▸ What you should do:
For each line below, check whether "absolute" is present. Report how many lines have it, nothing else.
■ ■ ■ ■ ■ ■ ■
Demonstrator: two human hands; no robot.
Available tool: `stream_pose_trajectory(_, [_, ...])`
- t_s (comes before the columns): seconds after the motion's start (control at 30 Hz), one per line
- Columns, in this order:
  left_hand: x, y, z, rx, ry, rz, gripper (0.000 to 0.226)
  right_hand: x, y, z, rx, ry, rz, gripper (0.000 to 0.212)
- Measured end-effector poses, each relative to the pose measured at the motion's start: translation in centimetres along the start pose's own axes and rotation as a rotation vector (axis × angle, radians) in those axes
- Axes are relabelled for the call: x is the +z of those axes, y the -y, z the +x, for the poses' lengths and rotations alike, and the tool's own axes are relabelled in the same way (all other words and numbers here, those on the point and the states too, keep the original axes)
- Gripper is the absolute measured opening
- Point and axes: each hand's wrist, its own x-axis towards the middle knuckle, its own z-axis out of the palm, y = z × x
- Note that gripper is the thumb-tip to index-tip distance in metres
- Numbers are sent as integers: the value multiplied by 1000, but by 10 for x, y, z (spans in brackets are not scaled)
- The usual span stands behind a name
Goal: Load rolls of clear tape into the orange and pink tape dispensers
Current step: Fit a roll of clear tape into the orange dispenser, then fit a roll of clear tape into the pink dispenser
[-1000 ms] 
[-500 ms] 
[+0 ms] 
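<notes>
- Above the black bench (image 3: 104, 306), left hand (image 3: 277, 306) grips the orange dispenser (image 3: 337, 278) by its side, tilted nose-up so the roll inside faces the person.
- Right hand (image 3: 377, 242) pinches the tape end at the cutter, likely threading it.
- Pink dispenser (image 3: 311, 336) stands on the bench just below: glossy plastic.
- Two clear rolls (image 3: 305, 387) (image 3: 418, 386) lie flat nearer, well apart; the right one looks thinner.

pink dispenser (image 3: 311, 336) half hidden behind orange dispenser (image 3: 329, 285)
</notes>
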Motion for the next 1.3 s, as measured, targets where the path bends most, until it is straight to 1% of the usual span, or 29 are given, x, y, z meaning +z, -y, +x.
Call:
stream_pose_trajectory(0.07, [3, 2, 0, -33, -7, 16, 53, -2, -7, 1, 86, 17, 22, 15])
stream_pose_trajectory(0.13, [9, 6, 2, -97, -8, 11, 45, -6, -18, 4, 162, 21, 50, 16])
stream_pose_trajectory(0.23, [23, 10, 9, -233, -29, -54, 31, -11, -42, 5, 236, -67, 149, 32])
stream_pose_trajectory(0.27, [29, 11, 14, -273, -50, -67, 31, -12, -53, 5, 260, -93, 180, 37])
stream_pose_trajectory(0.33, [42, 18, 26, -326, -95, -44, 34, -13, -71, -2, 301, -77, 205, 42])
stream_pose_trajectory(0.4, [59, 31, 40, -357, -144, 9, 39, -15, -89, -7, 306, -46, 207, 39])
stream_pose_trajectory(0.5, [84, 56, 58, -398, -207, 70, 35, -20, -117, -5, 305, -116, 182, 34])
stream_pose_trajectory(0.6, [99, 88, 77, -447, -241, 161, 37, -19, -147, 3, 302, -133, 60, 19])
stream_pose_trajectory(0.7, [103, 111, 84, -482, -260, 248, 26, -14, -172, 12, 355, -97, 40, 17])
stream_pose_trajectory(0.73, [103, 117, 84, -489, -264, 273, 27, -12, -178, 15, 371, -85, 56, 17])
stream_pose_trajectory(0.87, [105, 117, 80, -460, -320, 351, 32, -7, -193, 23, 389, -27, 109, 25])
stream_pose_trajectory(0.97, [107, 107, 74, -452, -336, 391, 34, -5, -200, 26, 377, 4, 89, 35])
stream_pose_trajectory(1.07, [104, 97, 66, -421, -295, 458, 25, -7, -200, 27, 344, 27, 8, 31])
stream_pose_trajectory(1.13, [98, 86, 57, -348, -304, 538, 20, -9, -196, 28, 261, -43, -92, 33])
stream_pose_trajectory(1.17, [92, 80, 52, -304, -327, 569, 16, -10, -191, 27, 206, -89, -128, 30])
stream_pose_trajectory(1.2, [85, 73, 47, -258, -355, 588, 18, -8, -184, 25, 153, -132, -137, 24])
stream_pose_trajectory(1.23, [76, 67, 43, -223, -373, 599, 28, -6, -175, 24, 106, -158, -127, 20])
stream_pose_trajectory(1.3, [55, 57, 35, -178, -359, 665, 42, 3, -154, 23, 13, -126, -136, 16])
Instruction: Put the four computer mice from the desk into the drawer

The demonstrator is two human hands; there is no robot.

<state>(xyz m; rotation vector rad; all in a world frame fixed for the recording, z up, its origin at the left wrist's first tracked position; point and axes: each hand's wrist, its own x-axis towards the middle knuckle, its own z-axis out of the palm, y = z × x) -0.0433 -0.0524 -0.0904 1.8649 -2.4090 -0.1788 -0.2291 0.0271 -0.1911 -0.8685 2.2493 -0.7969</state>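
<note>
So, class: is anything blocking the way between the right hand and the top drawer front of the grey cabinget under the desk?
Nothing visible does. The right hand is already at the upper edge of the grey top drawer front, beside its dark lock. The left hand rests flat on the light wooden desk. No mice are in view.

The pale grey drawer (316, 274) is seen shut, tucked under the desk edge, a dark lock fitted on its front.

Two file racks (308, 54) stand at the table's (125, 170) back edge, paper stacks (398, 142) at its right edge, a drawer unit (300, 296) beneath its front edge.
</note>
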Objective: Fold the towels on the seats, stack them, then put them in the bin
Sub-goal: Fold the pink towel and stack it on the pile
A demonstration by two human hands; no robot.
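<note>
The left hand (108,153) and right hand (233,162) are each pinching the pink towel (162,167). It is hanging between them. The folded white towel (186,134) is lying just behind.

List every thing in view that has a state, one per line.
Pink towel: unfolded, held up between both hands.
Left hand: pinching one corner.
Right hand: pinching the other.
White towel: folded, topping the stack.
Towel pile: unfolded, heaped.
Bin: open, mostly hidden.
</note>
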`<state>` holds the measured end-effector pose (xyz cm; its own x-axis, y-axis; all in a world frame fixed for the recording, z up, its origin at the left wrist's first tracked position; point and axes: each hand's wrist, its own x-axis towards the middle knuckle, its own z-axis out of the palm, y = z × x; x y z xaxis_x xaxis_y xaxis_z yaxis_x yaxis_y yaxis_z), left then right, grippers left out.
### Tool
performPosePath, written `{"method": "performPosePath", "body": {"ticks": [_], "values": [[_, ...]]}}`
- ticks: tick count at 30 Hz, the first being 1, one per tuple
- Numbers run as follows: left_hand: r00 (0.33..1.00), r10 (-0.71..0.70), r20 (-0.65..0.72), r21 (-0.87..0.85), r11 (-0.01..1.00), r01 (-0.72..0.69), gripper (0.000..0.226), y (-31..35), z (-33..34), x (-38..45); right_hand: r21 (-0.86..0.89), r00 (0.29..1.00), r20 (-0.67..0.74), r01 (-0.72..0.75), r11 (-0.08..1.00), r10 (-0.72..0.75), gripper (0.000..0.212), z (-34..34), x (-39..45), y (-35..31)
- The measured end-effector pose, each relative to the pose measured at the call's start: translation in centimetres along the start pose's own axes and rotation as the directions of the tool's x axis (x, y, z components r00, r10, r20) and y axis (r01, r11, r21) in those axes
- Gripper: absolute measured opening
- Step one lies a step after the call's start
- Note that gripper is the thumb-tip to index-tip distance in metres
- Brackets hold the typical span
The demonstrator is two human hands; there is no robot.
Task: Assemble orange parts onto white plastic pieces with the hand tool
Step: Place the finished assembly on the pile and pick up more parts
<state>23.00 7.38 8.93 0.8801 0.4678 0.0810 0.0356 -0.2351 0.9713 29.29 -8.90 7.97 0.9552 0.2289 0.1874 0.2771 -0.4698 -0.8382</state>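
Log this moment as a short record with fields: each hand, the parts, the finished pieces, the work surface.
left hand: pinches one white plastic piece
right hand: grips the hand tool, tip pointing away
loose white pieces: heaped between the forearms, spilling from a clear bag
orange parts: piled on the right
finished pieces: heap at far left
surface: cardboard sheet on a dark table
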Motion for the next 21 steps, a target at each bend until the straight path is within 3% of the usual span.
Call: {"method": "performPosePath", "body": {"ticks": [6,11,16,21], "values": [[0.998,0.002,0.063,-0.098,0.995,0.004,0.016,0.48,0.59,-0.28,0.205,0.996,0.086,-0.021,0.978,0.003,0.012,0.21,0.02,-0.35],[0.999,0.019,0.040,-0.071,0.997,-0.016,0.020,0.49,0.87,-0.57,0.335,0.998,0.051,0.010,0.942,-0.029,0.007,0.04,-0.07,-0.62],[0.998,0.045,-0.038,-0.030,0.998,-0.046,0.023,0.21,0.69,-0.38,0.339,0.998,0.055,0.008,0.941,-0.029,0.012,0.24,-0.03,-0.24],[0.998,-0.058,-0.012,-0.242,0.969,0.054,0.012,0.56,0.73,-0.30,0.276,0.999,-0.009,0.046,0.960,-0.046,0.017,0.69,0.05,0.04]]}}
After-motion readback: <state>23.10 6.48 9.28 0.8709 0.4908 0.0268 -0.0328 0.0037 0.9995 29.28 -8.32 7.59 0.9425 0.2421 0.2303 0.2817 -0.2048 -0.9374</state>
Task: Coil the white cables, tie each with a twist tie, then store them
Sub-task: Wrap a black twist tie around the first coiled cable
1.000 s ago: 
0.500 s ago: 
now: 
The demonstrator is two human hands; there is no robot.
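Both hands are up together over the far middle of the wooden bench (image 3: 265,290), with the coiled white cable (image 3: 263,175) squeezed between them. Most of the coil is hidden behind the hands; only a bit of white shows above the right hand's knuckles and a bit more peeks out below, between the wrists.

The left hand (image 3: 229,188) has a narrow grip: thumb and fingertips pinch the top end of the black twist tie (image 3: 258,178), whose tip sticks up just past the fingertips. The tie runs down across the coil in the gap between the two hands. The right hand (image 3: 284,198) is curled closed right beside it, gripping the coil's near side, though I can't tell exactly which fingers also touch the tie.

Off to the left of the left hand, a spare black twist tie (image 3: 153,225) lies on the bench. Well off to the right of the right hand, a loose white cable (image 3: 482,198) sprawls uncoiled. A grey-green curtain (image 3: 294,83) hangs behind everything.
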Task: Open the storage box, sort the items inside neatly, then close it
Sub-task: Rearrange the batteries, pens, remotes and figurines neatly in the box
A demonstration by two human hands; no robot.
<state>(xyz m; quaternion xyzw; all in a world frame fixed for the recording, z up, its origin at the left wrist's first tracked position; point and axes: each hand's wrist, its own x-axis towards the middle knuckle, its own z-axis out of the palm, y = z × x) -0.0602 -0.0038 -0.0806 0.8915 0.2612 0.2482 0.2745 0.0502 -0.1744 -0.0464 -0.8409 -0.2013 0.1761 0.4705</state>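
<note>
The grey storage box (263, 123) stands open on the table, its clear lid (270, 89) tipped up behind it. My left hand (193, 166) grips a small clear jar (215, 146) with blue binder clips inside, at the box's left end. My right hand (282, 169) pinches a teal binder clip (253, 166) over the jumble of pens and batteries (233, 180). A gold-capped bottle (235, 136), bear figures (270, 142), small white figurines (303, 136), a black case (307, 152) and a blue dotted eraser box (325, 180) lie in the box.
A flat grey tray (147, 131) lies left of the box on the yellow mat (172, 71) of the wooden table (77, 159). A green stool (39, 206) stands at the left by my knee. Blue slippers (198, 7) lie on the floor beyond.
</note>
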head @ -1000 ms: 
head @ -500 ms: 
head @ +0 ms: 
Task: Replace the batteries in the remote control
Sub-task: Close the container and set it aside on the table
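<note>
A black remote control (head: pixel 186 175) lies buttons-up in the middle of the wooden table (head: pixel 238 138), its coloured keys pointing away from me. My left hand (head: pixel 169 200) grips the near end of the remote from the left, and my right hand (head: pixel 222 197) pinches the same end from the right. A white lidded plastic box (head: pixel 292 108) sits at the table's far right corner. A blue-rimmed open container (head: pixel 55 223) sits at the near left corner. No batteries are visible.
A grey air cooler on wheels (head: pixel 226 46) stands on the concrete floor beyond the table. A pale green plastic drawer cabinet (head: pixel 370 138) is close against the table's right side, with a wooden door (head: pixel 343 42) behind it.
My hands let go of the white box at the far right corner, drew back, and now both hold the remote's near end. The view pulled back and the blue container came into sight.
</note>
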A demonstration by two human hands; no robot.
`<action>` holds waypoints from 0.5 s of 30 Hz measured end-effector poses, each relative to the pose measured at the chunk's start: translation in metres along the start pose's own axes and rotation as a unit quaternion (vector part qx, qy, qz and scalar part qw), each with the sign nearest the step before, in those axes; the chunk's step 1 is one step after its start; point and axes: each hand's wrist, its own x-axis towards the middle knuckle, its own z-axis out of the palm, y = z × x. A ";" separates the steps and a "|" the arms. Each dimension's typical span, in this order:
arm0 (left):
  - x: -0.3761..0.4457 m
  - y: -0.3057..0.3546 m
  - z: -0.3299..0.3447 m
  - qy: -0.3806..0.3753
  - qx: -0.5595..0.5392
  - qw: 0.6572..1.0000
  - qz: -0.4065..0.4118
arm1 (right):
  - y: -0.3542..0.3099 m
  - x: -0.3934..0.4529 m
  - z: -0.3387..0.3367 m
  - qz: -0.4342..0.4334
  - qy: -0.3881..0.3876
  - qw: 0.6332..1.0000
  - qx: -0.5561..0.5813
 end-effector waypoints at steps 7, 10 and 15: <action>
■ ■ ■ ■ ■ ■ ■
▸ Answer to this task:
2